ONG et députés de gauche dénoncent mercredi une « fuite en avant » et des « régressions environnementales » dans le projet de loi présenté par le gouvernement pour favoriser l’installation de nouveaux agriculteurs, largement remanié après des semaines de manifestations.
Le gouvernement a augmenté le volume de ce texte, en préparation depuis plus d’un an, pour satisfaire une partie des revendications du syndicat majoritaire FNSEA, son principal interlocuteur pendant la crise qui a éclaté cet hiver autour d’une multitude de doléances (bureaucratie, revenu, considération du métier…).
A la sortie du Conseil des ministres, Marc Fesneau a estimé que le gouvernement avait « posé les briques d’une réponse » à cette crise avec une soixantaine d’engagements (fonds d’urgence, simplifications, « pause » dans l’élaboration du plan de réduction de l’usage des pesticides…).
« Dans les prochains jours, sans doute », a-t-il ajouté, le président Emmanuel Macron « aura l’occasion de réunir l’ensemble des professionnels agricoles au sens large pour (…) partager une vision pour l’agriculture au-delà des sujets conjoncturels ou des sujets législatifs ».
La rencontre devrait avoir lieu la semaine prochaine, probablement vers le 11 ou le 12 avril, selon une source gouvernementale.
Le projet de loi doit être examiné à partir du 13 mai en séance à l’Assemblée nationale, pour une adoption définitive espérée avant l’été.
Dans l’exposé des motifs, le gouvernement explique adresser « un message de confiance » au monde agricole, « dont l’activité sera libérée de normes et de contraintes devenues superflues, contradictoires ou excessivement lourdes ».
« Recettes du passé »
Pour les ONG et l’opposition de gauche, il omet les enjeux de rémunération et manque d’ambition pour embarquer l’agriculture dans sa nécessaire transition face au dérèglement climatique: limiter son impact sur la nature, émettre moins de carbone, être plus économe en eau, moins consommer d’engrais et pesticides…
« Si le terme de transition agroécologique est récurrent dans le texte, les mesures concrètes pour la mettre en œuvre sont presque inexistantes et certaines d’entre elles entraînent même un retour en arrière », estime dans un communiqué Thomas Uthayakumar, directeur du plaidoyer de la Fondation pour la nature et l’homme (FNH).
L’association Agir pour l’environnement dénonce un texte qui « consacre une trajectoire d’industrialisation et de négation de l’urgence environnementale, cédant à toutes les exigences cyniques des syndicats productivistes ».
« L’agrobusiness en a rêvé, la FNSEA l’a demandé, le gouvernement l’a fait », tacle Greenpeace.
Le syndicat minoritaire Confédération paysanne, classé à gauche, dénonce une « fuite en avant » du gouvernement, qui « utilise les vieilles recettes du passé (…) au profit de quelques-uns et au détriment du plus grand nombre ».

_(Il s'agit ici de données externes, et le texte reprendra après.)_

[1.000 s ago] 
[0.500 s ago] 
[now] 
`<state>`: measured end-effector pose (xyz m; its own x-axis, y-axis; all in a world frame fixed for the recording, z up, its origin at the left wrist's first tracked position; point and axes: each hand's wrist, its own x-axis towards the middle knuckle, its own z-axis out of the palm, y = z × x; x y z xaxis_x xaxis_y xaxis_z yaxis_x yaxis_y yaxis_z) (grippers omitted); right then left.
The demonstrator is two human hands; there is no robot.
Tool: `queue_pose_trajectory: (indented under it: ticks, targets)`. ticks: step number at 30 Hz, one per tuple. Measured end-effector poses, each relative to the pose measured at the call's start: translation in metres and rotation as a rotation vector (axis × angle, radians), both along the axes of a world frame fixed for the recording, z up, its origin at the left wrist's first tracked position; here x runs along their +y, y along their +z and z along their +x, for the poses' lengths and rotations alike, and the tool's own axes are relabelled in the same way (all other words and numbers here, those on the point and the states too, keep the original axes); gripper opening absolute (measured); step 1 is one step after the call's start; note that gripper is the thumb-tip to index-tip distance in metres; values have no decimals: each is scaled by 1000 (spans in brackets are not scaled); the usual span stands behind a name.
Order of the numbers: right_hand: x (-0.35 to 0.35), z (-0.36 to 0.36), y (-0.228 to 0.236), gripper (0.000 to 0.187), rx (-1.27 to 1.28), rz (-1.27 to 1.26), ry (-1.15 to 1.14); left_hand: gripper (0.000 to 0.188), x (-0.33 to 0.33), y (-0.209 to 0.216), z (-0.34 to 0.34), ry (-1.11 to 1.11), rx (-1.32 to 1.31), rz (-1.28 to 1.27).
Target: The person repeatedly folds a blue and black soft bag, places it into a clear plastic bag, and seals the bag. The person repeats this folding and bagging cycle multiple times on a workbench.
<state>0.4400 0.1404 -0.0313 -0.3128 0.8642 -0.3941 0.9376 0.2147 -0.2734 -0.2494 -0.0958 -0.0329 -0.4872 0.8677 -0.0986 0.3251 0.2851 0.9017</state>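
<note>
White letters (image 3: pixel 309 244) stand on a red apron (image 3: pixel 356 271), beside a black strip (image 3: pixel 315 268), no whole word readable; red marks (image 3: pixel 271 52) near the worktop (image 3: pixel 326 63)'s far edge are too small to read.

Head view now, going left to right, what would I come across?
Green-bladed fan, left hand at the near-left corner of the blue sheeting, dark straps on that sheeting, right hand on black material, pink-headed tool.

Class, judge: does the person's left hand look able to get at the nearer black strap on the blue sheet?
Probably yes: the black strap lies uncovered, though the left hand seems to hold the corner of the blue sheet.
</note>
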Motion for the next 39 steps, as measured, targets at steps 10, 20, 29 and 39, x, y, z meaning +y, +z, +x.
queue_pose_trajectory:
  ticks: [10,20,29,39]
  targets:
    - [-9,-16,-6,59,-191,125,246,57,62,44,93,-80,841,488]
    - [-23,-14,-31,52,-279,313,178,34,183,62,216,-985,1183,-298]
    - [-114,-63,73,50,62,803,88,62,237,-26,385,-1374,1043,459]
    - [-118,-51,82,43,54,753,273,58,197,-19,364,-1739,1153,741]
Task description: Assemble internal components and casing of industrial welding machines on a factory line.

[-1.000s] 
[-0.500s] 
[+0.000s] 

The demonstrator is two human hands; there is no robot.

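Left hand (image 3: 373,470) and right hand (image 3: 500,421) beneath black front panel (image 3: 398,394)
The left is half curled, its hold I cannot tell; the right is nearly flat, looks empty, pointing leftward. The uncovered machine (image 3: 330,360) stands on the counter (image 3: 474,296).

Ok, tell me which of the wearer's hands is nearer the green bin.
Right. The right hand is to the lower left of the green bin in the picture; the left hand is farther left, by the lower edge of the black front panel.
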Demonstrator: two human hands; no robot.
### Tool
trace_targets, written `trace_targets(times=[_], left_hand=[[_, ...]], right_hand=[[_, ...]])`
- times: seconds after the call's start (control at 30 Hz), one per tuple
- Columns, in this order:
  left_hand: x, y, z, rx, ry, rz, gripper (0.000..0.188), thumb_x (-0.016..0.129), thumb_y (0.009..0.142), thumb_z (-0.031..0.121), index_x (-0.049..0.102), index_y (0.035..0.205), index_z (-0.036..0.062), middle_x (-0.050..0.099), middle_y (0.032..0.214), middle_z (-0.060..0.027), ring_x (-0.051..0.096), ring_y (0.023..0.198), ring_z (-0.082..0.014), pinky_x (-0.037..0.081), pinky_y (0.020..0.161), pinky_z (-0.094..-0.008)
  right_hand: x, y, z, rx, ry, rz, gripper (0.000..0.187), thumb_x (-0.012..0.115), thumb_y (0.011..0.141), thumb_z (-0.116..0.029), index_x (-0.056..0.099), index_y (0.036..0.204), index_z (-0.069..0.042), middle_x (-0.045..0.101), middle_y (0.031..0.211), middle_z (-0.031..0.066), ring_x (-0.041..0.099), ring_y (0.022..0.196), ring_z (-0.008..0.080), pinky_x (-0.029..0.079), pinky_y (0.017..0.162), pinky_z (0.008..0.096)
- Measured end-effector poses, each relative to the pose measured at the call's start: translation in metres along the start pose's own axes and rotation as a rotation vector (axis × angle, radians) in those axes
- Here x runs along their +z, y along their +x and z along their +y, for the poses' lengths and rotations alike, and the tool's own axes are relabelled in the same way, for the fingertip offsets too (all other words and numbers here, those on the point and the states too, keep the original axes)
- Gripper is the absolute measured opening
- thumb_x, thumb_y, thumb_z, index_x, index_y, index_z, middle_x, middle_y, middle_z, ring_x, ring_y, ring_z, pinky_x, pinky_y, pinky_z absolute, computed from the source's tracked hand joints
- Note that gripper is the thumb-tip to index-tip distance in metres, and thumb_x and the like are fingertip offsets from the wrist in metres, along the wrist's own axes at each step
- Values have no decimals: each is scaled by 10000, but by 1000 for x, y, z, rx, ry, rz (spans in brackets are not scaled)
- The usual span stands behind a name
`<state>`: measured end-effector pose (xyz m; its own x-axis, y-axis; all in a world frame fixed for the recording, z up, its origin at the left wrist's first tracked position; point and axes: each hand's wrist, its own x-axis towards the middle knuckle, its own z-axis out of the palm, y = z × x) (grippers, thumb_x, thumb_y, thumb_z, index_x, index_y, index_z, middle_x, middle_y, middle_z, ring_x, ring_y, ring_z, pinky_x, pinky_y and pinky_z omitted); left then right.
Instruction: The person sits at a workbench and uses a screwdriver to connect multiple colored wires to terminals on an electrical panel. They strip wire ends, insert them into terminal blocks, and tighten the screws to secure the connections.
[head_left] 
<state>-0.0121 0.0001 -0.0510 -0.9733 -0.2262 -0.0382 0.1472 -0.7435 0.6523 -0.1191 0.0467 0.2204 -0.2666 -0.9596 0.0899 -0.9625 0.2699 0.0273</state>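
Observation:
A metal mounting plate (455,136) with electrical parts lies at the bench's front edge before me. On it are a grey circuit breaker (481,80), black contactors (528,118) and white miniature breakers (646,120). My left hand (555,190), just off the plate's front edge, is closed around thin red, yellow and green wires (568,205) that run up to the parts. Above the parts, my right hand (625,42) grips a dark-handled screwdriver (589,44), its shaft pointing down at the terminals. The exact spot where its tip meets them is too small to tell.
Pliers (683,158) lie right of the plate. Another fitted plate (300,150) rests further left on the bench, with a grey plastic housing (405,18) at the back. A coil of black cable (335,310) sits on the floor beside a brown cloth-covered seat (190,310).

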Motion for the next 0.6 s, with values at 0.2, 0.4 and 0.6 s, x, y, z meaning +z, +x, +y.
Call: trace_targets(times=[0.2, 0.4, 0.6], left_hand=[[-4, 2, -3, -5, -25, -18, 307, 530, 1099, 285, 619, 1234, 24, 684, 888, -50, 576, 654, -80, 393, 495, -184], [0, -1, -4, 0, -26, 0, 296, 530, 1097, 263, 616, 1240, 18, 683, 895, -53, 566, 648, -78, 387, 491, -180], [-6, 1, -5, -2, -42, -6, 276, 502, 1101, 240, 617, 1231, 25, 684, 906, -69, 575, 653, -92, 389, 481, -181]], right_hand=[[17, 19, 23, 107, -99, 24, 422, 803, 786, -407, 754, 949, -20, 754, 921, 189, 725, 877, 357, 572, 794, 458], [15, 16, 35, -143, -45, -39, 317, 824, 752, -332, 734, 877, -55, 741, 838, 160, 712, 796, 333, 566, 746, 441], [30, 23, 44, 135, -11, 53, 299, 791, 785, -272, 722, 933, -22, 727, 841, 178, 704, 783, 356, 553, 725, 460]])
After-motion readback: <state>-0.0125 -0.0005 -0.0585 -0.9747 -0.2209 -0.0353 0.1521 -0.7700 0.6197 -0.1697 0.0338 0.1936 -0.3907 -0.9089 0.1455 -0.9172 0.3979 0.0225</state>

« Les mobilisations agricoles ne doivent pas être instrumentalisées au profit de reculs sur le plan sociétal et environnemental », reproche encore le collectif Nourrir, qui rassemble une cinquantaine d’organisations en faveur d’une refonte du système agricole et alimentaire.
Pour la députée LFI Aurélie Trouvé, cette loi « entérine de graves régressions environnementales, plutôt que d’offrir aux agriculteurs les moyens de faire la bifurcation agro-écologique ». Le parti a expliqué en conférence de presse vouloir notamment la création de « 263 nouvelles classes » en lycée agricole et « tripler le budget consacré aux installations des nouveaux agriculteurs ».
« Intérêt général majeur »
Le premier article de la loi, ainsi que l’exigeait la FNSEA, consacre l’agriculture, la pêche et l’aquaculture au rang d' »intérêt général majeur en tant qu’elles garantissent la souveraineté alimentaire de la Nation ».
Cette disposition est destinée à « nourrir la réflexion du juge administratif » quand il aura à trancher un litige autour d’un projet agricole, selon le cabinet de Marc Fesneau. Autrement dit, quand il faudra mettre dans la balance production de nourriture et impératif de protection de la nature.
Le texte vise aussi à réduire les procédures autour des constructions de réserves d’eau pour l’irrigation et de bâtiments d’élevage.
L’objectif du gouvernement est de raccourcir les délais du contentieux mais aussi d’atténuer les conséquences légales pour les exploitants en cas d’atteintes à la biodiversité (destruction de haie par exemple).
Dans une France agricole qui a perdu 100.000 fermes en dix ans, et pour « faire émerger une nouvelle génération d’agriculteurs », le gouvernement créé un nouveau diplôme, prévoit des visites de fermes pour les écoliers, des stages pour les collégiens et lycéens ou encore la création de groupements fonciers agricoles d’investissement afin de faciliter l’accès aux terres.